--- MATERIAL FOR THIS TASK Enclosed Below ---

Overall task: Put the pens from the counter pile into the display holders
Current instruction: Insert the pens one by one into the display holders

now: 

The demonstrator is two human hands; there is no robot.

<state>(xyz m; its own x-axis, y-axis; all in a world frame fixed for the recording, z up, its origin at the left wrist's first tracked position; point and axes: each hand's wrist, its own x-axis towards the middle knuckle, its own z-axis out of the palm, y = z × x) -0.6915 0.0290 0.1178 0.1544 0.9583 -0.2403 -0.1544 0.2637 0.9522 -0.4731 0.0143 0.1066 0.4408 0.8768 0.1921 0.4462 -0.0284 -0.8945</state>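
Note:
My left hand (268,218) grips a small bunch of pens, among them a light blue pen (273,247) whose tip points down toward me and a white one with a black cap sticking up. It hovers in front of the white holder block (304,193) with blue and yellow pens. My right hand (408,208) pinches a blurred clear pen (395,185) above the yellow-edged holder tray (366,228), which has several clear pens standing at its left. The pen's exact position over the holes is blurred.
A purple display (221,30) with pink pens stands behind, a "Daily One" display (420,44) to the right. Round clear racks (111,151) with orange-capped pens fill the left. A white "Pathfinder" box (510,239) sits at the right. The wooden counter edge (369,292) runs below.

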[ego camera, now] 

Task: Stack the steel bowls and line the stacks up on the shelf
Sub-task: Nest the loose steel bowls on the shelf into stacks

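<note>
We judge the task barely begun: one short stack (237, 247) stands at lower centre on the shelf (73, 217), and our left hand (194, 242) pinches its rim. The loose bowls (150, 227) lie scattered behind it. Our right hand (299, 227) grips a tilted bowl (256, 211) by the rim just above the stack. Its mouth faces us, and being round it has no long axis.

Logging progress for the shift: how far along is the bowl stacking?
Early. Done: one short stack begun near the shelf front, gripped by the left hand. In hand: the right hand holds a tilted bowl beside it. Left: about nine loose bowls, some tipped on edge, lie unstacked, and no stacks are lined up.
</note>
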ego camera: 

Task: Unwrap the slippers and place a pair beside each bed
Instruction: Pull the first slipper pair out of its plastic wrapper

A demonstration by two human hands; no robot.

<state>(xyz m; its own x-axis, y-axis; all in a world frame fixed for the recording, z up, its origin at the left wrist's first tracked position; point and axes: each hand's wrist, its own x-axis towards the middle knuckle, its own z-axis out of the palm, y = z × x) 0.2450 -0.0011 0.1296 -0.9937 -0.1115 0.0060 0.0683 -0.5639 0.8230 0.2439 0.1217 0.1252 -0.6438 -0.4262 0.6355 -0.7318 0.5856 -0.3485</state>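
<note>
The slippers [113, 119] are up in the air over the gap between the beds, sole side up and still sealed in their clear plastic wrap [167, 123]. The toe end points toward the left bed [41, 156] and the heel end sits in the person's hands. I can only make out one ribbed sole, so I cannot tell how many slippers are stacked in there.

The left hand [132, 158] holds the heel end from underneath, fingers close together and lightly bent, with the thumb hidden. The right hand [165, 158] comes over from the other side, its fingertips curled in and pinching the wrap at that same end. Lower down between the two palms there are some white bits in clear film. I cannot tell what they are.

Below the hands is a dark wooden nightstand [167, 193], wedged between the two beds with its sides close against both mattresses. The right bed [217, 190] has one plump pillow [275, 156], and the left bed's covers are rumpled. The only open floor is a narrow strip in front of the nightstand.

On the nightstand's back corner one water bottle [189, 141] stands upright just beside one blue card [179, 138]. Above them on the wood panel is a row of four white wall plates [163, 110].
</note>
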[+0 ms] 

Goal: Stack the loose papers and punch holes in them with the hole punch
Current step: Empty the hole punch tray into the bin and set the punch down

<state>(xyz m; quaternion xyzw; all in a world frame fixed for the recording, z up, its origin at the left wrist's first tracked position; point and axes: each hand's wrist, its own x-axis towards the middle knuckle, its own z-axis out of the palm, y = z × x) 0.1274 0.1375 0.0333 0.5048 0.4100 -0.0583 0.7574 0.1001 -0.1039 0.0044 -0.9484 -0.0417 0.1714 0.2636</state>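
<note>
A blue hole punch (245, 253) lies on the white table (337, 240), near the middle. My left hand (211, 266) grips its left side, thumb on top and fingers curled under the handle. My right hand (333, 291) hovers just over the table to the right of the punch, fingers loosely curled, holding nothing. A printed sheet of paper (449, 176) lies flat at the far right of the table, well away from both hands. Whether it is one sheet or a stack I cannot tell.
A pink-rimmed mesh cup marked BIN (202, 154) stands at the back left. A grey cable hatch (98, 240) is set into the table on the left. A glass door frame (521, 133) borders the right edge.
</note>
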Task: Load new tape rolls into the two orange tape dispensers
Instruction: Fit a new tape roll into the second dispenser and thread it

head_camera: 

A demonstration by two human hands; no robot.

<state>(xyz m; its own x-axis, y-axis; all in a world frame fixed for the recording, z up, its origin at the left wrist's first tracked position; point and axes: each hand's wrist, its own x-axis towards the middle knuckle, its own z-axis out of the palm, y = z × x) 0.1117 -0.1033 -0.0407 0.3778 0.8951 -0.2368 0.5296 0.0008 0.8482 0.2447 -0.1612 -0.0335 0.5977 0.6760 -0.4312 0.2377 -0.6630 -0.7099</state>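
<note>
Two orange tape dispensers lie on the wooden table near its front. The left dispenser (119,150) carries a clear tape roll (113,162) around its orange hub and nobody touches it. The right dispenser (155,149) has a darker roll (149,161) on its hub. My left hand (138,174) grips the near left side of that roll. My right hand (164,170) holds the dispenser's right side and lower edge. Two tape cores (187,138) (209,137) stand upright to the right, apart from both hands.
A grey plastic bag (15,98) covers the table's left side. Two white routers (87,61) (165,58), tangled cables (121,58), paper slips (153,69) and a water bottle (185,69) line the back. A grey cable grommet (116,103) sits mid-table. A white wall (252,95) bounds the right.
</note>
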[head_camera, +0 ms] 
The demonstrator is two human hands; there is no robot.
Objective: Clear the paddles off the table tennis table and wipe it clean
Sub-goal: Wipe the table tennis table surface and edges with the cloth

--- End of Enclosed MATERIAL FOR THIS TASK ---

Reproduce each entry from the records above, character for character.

### TASK RESULT
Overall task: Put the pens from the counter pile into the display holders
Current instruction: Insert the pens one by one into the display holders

now: 

The demonstrator is two human hands; there is no robot.

<state>(xyz m; its own x-axis, y-axis; all in a world frame fixed for the recording, z up, its origin at the left wrist's first tracked position; point and axes: each hand's wrist, its own x-axis towards the middle knuckle, its own z-axis out of the palm, y = z × x) -0.6915 0.0290 0.1178 0.1544 0.9583 -0.2403 -0.1544 0.2637 0.9522 -0.4731 0.0143 0.1066 0.4408 0.8768 0.1921 0.4462 -0.0284 -0.8945</state>
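Note:
My left hand (268,218) grips a small bunch of pens, among them a light blue pen (273,247) whose tip points down toward me and a white one with a black cap sticking up. It hovers in front of the white holder block (304,193) with blue and yellow pens. My right hand (408,208) pinches a blurred clear pen (395,185) above the yellow-edged holder tray (366,228), which has several clear pens standing at its left. The pen's exact position over the holes is blurred.
A purple display (221,30) with pink pens stands behind, a "Daily One" display (420,44) to the right. Round clear racks (111,151) with orange-capped pens fill the left. A white "Pathfinder" box (510,239) sits at the right. The wooden counter edge (369,292) runs below.
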
[ego camera, now] 

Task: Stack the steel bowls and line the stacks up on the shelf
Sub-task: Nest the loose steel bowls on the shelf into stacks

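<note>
We judge the task barely begun: one short stack (237, 247) stands at lower centre on the shelf (73, 217), and our left hand (194, 242) pinches its rim. The loose bowls (150, 227) lie scattered behind it. Our right hand (299, 227) grips a tilted bowl (256, 211) by the rim just above the stack. Its mouth faces us, and being round it has no long axis.

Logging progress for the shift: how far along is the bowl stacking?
Early. Done: one short stack begun near the shelf front, gripped by the left hand. In hand: the right hand holds a tilted bowl beside it. Left: about nine loose bowls, some tipped on edge, lie unstacked, and no stacks are lined up.
</note>
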ego camera: 

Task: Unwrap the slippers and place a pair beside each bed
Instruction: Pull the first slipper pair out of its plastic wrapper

A demonstration by two human hands; no robot.

<state>(xyz m; its own x-axis, y-axis; all in a world frame fixed for the recording, z up, its origin at the left wrist's first tracked position; point and axes: each hand's wrist, its own x-axis towards the middle knuckle, its own z-axis out of the palm, y = z × x) 0.2450 -0.0011 0.1296 -0.9937 -0.1115 0.0060 0.0683 -0.5639 0.8230 0.2439 0.1217 0.1252 -0.6438 -0.4262 0.6355 -0.7318 0.5856 -0.3485</state>
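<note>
The slippers [113, 119] are up in the air over the gap between the beds, sole side up and still sealed in their clear plastic wrap [167, 123]. The toe end points toward the left bed [41, 156] and the heel end sits in the person's hands. I can only make out one ribbed sole, so I cannot tell how many slippers are stacked in there.

The left hand [132, 158] holds the heel end from underneath, fingers close together and lightly bent, with the thumb hidden. The right hand [165, 158] comes over from the other side, its fingertips curled in and pinching the wrap at that same end. Lower down between the two palms there are some white bits in clear film. I cannot tell what they are.

Below the hands is a dark wooden nightstand [167, 193], wedged between the two beds with its sides close against both mattresses. The right bed [217, 190] has one plump pillow [275, 156], and the left bed's covers are rumpled. The only open floor is a narrow strip in front of the nightstand.

On the nightstand's back corner one water bottle [189, 141] stands upright just beside one blue card [179, 138]. Above them on the wood panel is a row of four white wall plates [163, 110].
</note>
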[+0 ms] 

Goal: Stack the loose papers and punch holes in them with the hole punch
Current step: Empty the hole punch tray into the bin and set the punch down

<state>(xyz m; quaternion xyzw; all in a world frame fixed for the recording, z up, its origin at the left wrist's first tracked position; point and axes: each hand's wrist, its own x-axis towards the middle knuckle, its own z-axis out of the palm, y = z × x) 0.1274 0.1375 0.0333 0.5048 0.4100 -0.0583 0.7574 0.1001 -0.1039 0.0044 -0.9484 -0.0417 0.1714 0.2636</state>
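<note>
A blue hole punch (245, 253) lies on the white table (337, 240), near the middle. My left hand (211, 266) grips its left side, thumb on top and fingers curled under the handle. My right hand (333, 291) hovers just over the table to the right of the punch, fingers loosely curled, holding nothing. A printed sheet of paper (449, 176) lies flat at the far right of the table, well away from both hands. Whether it is one sheet or a stack I cannot tell.
A pink-rimmed mesh cup marked BIN (202, 154) stands at the back left. A grey cable hatch (98, 240) is set into the table on the left. A glass door frame (521, 133) borders the right edge.
</note>
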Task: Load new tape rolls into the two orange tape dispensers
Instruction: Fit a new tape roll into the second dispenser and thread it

head_camera: 

A demonstration by two human hands; no robot.

<state>(xyz m; its own x-axis, y-axis; all in a world frame fixed for the recording, z up, its origin at the left wrist's first tracked position; point and axes: each hand's wrist, its own x-axis towards the middle knuckle, its own z-axis out of the palm, y = z × x) 0.1117 -0.1033 -0.0407 0.3778 0.8951 -0.2368 0.5296 0.0008 0.8482 0.2447 -0.1612 -0.0335 0.5977 0.6760 -0.4312 0.2377 -0.6630 -0.7099</state>
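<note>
Two orange tape dispensers lie on the wooden table near its front. The left dispenser (119,150) carries a clear tape roll (113,162) around its orange hub and nobody touches it. The right dispenser (155,149) has a darker roll (149,161) on its hub. My left hand (138,174) grips the near left side of that roll. My right hand (164,170) holds the dispenser's right side and lower edge. Two tape cores (187,138) (209,137) stand upright to the right, apart from both hands.
A grey plastic bag (15,98) covers the table's left side. Two white routers (87,61) (165,58), tangled cables (121,58), paper slips (153,69) and a water bottle (185,69) line the back. A grey cable grommet (116,103) sits mid-table. A white wall (252,95) bounds the right.
</note>
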[head_camera, +0 ms] 
The demonstrator is two human hands; there is no robot.
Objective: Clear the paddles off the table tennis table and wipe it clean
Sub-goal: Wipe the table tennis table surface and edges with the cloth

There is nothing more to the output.